Copy out each line from the material where the word "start" is found.

*** Opening of Given data ***

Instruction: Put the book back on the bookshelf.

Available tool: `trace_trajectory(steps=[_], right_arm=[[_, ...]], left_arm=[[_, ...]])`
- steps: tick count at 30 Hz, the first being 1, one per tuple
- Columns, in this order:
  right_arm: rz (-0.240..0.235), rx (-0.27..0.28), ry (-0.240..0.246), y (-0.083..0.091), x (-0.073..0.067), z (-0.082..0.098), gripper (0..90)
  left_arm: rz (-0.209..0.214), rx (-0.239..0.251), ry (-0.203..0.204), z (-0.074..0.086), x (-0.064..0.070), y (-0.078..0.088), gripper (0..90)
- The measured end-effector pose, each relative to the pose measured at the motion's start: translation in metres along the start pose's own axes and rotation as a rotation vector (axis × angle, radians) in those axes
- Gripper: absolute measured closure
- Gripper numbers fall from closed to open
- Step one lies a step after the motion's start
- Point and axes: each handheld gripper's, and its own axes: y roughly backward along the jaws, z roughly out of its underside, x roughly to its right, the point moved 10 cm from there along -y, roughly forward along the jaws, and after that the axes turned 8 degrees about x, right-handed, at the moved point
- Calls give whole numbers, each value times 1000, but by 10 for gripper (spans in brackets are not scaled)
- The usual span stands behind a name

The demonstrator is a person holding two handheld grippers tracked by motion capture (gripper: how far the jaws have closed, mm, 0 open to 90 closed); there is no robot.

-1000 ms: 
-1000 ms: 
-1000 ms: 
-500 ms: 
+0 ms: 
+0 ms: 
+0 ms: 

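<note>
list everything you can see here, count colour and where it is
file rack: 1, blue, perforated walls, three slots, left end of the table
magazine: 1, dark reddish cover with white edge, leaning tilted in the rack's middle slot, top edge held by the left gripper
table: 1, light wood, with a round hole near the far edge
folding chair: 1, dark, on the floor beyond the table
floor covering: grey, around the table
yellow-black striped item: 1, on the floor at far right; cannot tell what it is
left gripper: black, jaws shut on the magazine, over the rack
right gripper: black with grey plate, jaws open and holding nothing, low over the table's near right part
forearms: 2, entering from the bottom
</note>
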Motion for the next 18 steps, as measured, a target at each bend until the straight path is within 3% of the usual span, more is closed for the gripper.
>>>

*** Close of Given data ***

■ **Result below**
- The measured end-effector pose, each relative to the pose measured at the motion's start: translation in metres along the start pose's own axes and rotation as a rotation vector (axis × angle, radians) in those axes
- Step one lies a step after the motion's start

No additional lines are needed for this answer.